* AIM OF THE EXERCISE *
What lines of the data include the string "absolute"? Copy them all.

====== THE DATA ======

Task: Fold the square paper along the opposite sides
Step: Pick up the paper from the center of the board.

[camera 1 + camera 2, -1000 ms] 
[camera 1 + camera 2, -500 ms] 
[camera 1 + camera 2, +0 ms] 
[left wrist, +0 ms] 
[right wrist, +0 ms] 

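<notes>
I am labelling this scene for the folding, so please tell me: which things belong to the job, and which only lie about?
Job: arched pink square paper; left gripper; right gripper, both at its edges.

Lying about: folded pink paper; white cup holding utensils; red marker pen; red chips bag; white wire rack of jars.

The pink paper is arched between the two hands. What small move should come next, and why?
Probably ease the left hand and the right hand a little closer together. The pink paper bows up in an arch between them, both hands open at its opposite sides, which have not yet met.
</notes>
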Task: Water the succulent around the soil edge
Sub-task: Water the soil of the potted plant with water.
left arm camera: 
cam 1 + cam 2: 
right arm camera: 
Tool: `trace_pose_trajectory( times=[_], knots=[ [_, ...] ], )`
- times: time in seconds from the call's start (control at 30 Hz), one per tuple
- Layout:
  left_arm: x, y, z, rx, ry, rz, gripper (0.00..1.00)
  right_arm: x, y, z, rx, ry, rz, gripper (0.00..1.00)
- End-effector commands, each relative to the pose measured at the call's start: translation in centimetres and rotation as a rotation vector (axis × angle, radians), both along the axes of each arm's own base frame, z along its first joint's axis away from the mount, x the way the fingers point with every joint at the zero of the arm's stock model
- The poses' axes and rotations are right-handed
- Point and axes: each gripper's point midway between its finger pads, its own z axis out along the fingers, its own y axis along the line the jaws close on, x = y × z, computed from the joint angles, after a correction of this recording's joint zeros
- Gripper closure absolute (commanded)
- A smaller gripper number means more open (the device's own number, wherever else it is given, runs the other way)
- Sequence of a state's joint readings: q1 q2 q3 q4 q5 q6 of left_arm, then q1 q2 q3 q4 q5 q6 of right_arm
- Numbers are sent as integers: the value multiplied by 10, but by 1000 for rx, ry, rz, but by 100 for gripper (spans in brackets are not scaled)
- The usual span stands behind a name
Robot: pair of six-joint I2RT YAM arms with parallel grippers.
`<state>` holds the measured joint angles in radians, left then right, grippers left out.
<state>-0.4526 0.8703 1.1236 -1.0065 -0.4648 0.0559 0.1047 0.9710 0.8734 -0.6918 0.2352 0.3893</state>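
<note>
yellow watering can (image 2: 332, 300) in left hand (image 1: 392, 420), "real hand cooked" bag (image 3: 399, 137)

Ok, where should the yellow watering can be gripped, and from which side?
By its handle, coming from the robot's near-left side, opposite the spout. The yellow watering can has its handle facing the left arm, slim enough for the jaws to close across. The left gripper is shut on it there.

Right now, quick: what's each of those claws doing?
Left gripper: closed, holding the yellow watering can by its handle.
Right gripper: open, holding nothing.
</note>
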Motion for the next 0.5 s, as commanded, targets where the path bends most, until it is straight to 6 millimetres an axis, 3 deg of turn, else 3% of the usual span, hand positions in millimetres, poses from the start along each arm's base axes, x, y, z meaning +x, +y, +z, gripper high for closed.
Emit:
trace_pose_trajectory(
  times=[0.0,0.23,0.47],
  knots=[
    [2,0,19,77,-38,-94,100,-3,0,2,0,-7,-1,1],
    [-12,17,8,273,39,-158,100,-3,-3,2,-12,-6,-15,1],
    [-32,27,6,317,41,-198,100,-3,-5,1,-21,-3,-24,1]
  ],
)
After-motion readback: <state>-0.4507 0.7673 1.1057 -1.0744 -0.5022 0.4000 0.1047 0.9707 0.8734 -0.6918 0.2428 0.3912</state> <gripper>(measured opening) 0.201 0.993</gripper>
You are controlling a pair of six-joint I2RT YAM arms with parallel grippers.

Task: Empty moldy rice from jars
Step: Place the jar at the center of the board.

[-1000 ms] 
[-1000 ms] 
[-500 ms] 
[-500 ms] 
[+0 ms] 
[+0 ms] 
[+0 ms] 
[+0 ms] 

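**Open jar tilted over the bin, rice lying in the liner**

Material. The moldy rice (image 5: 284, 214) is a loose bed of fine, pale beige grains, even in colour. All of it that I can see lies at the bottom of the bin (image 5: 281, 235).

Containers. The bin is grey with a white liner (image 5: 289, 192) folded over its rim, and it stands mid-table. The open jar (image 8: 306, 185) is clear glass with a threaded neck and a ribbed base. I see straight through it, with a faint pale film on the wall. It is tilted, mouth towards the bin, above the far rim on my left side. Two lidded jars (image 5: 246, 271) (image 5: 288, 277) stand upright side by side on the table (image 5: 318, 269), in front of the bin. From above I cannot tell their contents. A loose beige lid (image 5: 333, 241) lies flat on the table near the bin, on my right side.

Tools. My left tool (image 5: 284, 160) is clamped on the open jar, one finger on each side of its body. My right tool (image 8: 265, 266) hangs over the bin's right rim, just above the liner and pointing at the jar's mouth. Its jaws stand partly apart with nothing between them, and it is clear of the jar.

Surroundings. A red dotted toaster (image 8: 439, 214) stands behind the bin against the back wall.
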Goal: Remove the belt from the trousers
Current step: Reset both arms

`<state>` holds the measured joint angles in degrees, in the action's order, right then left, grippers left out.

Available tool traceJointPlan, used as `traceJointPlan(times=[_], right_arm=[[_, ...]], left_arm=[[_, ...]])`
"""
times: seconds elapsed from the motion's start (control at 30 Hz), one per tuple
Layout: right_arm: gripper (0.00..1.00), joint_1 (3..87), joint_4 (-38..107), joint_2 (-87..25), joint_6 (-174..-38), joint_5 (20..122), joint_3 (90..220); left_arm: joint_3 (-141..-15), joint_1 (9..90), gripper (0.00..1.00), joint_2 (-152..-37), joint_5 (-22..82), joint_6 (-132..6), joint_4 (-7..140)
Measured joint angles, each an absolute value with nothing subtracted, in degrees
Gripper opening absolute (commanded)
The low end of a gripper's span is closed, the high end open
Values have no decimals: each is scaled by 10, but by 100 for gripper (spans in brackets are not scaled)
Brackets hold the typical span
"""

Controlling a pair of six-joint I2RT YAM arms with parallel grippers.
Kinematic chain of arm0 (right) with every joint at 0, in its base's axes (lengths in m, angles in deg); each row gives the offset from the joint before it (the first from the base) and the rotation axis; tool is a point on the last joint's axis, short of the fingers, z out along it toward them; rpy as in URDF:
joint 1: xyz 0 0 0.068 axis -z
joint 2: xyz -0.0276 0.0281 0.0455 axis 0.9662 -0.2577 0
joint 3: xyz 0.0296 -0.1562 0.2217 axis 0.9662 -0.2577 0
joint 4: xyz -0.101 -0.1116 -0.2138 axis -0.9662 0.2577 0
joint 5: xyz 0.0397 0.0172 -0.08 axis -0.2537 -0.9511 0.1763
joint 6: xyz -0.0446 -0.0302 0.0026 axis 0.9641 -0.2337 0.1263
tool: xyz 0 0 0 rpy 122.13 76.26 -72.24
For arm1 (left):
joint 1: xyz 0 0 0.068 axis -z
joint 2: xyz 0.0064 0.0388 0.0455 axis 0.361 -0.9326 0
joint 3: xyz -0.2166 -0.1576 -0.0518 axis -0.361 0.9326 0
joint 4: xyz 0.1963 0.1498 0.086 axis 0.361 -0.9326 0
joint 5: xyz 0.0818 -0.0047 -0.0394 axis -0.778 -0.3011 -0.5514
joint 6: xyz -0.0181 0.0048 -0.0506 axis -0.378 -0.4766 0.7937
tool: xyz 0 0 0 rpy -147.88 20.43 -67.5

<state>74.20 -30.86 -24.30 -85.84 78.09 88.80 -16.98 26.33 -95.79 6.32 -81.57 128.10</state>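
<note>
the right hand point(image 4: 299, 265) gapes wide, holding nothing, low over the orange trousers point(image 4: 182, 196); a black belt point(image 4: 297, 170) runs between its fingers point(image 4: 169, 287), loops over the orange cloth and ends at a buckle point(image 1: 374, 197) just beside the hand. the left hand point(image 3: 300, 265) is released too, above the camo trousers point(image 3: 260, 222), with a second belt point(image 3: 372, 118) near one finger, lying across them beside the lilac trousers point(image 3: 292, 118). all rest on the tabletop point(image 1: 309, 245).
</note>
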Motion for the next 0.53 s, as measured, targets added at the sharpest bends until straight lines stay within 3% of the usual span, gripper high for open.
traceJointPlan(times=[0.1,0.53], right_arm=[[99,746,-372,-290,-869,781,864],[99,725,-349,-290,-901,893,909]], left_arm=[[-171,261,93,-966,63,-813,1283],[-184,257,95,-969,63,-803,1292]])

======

* RESULT OF THE EXERCISE *
- Gripper closure absolute (commanded)
Measured joint angles, each an absolute value with nothing subtracted, in degrees
Gripper opening absolute (commanded)

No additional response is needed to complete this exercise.